__The task__
If a line in the data below holds the word "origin", copy it.

[Given data — start]

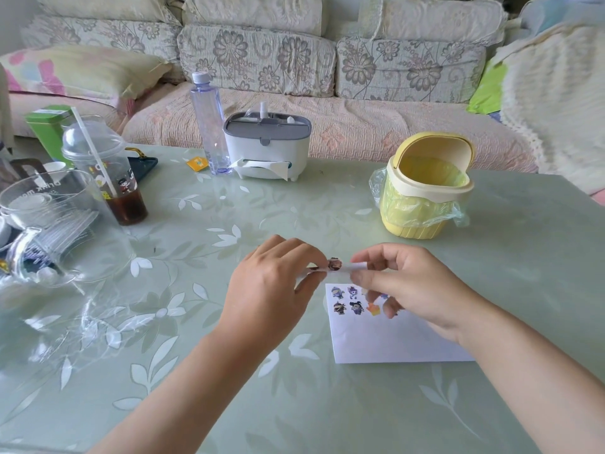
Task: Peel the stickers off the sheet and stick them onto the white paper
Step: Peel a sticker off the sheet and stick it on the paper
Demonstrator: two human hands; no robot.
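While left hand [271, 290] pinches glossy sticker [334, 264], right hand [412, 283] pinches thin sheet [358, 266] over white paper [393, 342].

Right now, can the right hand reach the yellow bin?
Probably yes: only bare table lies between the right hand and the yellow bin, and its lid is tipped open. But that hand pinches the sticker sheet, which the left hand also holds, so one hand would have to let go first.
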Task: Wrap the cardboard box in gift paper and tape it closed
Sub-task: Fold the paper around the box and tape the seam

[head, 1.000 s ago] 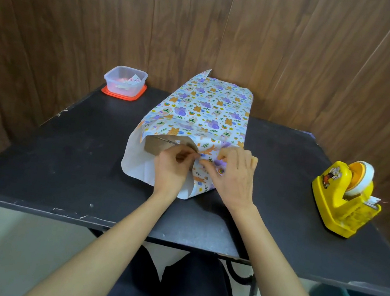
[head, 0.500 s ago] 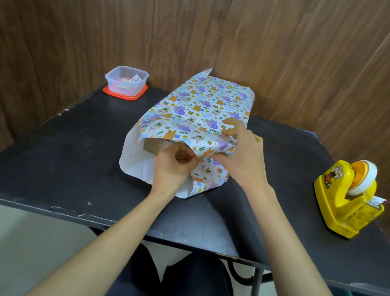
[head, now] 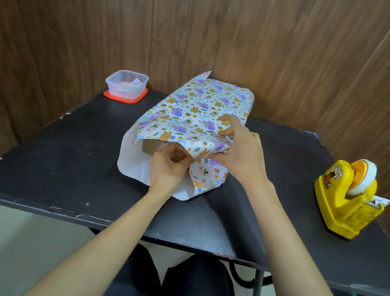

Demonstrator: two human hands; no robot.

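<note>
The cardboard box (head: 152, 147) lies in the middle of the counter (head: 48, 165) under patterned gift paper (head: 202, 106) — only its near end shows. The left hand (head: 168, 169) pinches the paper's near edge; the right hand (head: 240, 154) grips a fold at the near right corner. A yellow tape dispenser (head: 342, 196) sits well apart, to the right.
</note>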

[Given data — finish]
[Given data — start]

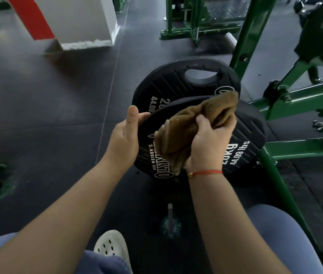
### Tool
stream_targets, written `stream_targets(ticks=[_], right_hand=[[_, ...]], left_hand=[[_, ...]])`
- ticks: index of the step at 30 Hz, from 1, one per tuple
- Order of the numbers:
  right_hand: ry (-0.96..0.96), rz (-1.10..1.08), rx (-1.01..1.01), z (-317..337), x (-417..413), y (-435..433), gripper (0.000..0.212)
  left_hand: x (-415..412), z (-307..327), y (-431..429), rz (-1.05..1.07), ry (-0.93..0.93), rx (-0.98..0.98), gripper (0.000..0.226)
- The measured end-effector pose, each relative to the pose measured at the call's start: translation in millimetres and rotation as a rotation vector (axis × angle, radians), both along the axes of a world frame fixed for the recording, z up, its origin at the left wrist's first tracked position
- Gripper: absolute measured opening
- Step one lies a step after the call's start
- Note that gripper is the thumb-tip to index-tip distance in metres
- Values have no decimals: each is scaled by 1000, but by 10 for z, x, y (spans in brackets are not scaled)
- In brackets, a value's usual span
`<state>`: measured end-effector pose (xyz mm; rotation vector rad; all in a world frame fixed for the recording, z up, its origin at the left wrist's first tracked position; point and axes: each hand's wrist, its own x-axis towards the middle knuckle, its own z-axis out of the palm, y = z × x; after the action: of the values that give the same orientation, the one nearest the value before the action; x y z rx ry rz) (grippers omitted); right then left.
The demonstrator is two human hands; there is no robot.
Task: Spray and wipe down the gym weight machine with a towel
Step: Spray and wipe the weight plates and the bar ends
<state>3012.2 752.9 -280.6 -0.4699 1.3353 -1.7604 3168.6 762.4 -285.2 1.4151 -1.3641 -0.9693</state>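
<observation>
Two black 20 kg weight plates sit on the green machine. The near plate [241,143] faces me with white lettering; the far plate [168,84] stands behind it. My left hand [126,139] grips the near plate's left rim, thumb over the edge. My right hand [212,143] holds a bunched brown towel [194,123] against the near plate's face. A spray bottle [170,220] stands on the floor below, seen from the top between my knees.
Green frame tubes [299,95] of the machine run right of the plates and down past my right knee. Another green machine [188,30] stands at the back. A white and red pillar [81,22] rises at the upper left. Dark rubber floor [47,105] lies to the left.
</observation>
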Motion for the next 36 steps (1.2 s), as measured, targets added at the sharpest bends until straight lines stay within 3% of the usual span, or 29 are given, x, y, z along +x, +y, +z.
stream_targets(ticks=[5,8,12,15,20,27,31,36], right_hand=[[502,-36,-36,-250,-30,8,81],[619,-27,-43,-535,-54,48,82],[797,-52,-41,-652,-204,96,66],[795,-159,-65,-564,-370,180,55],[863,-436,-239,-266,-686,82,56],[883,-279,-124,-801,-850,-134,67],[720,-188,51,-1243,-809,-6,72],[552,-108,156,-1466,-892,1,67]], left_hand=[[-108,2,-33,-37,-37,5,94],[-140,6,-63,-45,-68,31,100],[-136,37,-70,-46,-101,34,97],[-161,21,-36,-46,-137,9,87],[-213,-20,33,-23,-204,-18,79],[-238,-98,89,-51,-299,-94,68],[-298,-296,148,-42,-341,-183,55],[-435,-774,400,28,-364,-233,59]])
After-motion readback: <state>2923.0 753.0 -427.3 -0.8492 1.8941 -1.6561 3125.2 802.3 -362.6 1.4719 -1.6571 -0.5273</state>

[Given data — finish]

__Answer box__
- The measured end-effector pose, each relative to the pose measured at the call's start: translation in millimetres and rotation as a rotation vector (axis × angle, radians), both along the axes of a world frame fixed for the recording, z up, its origin at the left wrist's first tracked position
`<state>`: measured end-effector pose (xyz mm; rotation vector rad; all in a world frame fixed for the recording, z up, its origin at the left wrist's first tracked position; point and axes: each hand's wrist, its own x-axis towards the middle knuckle, its own z-axis out of the palm, y = z × x; after the action: of the values that give the same orientation, the one nearest the value before the action; x y z rx ry rz) (grippers omitted); right then left.

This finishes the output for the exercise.